CPUs have no non-volatile memory -- microcode fully resets when the power is cycled. So, in a sensible world, the impact of this bug would be limited to people temporarily compromising systems on which they already had CPL0 (kernel) access. This would break (possibly very severely and maybe even unpatchably) SEV, and maybe it would break TPM-based security if it persisted across a soft reboot, but would not do much else of consequence.

But we do not live in a sensible world. The entire UEFI and Secure Boot ecosystem is a complete dumpster fire in which the CPU, via mechanisms that are so baroque that they should have been disposed of in, well, the baroque era, enforces its own firmware security instead of delegating to an independent coprocessor. So the actual impact is that getting CPL0 access to an unpatched system [0] will allow a complete compromise of the system flash, which will almost certainly allow a permanent, irreversible compromise of that system, including persistent installation of malicious microcode that will pretend to be patched. Maybe a really nice Verified Boot (or whatever AMD calls its version) implementation would make this harder. Maybe not.

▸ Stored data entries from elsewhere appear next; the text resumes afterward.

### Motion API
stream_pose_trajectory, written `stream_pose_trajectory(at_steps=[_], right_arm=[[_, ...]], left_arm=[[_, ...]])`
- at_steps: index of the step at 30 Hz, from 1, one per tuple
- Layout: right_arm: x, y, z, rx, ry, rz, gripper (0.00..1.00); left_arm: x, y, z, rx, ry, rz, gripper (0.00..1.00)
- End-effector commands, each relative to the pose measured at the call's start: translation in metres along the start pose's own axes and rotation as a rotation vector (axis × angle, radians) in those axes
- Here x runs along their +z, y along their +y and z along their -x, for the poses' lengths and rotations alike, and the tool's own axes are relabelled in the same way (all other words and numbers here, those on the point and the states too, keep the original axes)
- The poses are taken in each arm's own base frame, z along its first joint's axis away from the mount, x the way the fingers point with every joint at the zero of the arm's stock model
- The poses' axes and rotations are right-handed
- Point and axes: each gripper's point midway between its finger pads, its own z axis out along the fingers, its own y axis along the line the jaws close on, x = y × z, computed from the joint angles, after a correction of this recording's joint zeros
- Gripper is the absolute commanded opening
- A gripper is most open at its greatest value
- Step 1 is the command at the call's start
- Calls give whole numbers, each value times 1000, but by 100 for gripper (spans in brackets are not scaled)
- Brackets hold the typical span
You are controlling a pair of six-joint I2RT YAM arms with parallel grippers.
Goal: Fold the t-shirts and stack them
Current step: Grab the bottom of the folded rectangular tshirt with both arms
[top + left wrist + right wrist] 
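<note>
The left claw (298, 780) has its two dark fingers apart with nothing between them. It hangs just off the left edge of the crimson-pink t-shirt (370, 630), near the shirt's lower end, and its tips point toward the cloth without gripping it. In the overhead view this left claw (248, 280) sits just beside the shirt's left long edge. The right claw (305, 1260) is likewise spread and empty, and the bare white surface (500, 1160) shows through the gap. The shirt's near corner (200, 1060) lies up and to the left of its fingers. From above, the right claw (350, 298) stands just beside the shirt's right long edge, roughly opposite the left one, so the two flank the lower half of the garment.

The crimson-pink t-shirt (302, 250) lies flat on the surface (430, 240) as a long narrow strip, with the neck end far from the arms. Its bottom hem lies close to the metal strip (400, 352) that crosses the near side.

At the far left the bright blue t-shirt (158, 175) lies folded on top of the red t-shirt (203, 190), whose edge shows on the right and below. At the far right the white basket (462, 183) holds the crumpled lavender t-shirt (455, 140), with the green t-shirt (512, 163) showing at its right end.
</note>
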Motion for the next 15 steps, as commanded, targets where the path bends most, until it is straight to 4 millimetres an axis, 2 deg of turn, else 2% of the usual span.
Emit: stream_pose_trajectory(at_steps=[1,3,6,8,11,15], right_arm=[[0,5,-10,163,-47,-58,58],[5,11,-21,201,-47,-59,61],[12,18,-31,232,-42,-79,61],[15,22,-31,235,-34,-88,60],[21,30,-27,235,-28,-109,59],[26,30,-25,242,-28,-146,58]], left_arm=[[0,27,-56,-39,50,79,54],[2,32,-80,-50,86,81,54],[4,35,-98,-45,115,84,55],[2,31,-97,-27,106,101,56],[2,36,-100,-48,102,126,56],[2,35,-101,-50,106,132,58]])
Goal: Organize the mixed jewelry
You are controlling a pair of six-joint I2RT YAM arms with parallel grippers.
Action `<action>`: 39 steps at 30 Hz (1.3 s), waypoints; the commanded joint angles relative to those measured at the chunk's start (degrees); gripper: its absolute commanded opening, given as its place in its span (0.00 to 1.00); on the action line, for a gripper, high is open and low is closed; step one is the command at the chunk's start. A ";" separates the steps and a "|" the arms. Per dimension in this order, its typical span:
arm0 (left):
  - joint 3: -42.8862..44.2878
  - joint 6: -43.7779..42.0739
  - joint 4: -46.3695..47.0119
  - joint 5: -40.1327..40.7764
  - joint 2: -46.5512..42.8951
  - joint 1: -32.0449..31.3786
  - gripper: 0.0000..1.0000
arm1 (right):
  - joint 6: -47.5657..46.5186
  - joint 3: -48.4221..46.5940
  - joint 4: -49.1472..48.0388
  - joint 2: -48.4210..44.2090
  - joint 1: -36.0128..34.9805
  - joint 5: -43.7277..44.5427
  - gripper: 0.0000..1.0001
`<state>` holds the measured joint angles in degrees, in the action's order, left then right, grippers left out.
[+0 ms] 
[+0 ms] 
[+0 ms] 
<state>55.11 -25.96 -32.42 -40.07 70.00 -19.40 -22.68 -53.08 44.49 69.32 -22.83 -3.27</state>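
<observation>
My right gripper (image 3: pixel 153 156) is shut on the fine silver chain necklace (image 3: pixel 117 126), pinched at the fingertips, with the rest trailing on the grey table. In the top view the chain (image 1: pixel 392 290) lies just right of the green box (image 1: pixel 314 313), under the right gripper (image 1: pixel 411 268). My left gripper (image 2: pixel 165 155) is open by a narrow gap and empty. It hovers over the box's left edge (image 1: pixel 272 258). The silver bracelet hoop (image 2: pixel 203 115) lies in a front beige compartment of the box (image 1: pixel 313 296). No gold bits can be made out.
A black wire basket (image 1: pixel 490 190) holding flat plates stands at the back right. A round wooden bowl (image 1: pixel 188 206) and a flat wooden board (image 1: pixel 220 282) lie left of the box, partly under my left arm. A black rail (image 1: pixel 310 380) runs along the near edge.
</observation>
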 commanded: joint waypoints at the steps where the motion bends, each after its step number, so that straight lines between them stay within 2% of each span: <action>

(Okay, it's not irreversible if someone physically rewrites the flash using external hardware. Good luck.)

[0] For this purpose, "unpatched" means running un-fixed microcode at the time at which CPL0 access is gained.

[mjg59]

> enforces its own firmware security instead of delegating to an independent coprocessor

That depends on how we define "independent" - AMD's firmware validation is carried out by the Platform Security Processor, which is an on-die ARM core that boots its firmware before the x86 cores come up. I don't know whether or not the microcode region of the firmware is included in the region verified by their Platform Secure Boot or not - skipping it on the basis that the CPU's going to verify it before loading it anyway seems like an "obvious" optimisation, but there's room to implement this in the way you want.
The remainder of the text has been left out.